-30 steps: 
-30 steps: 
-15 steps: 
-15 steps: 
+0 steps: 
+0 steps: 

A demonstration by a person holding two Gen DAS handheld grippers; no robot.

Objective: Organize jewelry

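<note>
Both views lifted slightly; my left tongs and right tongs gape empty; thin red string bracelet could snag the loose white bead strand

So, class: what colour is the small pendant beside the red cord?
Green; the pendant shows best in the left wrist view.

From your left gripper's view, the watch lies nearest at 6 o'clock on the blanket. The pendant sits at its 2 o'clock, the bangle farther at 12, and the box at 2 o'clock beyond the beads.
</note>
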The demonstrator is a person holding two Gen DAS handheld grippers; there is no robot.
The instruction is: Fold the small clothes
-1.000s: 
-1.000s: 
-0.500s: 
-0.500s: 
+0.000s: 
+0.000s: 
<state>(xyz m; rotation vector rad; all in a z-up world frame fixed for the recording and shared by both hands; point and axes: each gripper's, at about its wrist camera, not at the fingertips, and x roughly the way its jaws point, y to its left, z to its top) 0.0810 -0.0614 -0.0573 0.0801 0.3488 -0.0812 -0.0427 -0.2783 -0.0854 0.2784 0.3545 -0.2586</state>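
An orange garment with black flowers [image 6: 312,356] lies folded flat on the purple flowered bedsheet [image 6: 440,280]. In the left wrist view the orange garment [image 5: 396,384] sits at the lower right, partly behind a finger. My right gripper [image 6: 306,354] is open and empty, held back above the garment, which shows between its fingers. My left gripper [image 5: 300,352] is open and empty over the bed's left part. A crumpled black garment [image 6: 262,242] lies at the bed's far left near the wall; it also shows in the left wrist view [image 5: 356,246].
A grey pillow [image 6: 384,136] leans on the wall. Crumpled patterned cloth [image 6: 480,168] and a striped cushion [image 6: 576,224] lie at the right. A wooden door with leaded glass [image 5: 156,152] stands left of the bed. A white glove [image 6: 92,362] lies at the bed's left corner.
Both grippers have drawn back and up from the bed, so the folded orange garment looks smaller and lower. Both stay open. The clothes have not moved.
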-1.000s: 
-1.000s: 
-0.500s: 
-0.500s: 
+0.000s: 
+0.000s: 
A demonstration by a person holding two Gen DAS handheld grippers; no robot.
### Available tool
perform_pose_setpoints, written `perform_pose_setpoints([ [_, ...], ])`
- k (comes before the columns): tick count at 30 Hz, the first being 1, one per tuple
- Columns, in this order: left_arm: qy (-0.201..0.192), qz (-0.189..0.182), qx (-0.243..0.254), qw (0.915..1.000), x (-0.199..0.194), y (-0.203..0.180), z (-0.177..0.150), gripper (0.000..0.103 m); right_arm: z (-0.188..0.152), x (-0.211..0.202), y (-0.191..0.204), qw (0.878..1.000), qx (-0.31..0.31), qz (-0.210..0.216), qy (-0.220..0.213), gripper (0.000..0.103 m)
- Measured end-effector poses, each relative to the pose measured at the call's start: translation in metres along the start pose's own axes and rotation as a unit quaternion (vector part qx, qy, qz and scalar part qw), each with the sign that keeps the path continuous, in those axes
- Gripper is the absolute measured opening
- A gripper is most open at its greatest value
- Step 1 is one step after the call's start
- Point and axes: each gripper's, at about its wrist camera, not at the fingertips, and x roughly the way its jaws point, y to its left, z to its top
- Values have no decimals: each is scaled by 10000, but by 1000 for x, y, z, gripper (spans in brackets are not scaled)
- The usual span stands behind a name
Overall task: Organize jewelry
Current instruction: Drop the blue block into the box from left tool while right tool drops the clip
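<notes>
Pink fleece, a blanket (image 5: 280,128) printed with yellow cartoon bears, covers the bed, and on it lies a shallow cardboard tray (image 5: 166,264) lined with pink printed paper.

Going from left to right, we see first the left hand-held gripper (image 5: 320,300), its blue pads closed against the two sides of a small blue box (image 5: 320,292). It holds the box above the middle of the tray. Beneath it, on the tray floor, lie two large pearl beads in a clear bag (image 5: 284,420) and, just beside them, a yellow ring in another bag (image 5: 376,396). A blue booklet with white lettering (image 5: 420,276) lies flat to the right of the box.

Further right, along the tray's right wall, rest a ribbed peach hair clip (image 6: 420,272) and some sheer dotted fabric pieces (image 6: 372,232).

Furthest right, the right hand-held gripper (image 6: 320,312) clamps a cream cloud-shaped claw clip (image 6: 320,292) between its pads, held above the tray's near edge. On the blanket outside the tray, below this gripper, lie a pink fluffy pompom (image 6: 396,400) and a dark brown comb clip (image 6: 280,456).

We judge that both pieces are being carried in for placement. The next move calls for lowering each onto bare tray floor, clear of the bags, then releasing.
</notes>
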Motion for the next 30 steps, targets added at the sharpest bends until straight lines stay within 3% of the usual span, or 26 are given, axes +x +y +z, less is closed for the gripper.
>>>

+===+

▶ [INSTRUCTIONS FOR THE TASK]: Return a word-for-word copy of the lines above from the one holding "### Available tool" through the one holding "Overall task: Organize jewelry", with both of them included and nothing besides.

▶ [RESPONSE TO THIS TASK]:
### Available tool
perform_pose_setpoints, written `perform_pose_setpoints([ [_, ...], ])`
- k (comes before the columns): tick count at 30 Hz, the first being 1, one per tuple
- Columns, in this order: left_arm: qy (-0.201..0.192), qz (-0.189..0.182), qx (-0.243..0.254), qw (0.915..1.000), x (-0.199..0.194), y (-0.203..0.180), z (-0.177..0.150), gripper (0.000..0.103 m); right_arm: z (-0.188..0.152), x (-0.211..0.202), y (-0.191..0.204), qw (0.878..1.000), qx (-0.31..0.31), qz (-0.210..0.216), qy (-0.220..0.213), gripper (0.000..0.103 m)
- Measured end-effector poses, each relative to the pose measured at the call's start: translation in metres along the start pose's own axes and rotation as a unit quaternion (vector part qx, qy, qz and scalar part qw), each with the sign that keeps the path continuous, in those axes
- Gripper is the absolute measured opening
- A gripper is most open at its greatest value
- Step 1 is one step after the call's start
- Point and axes: each gripper's, at about its wrist camera, not at the fingertips, and x roughly the way its jaws point, y to its left, z to its top
- Values have no decimals: each is scaled by 10000, but by 1000 for x, y, z, gripper (spans in brackets are not scaled)
- The usual span stands behind a name
Overall task: Organize jewelry

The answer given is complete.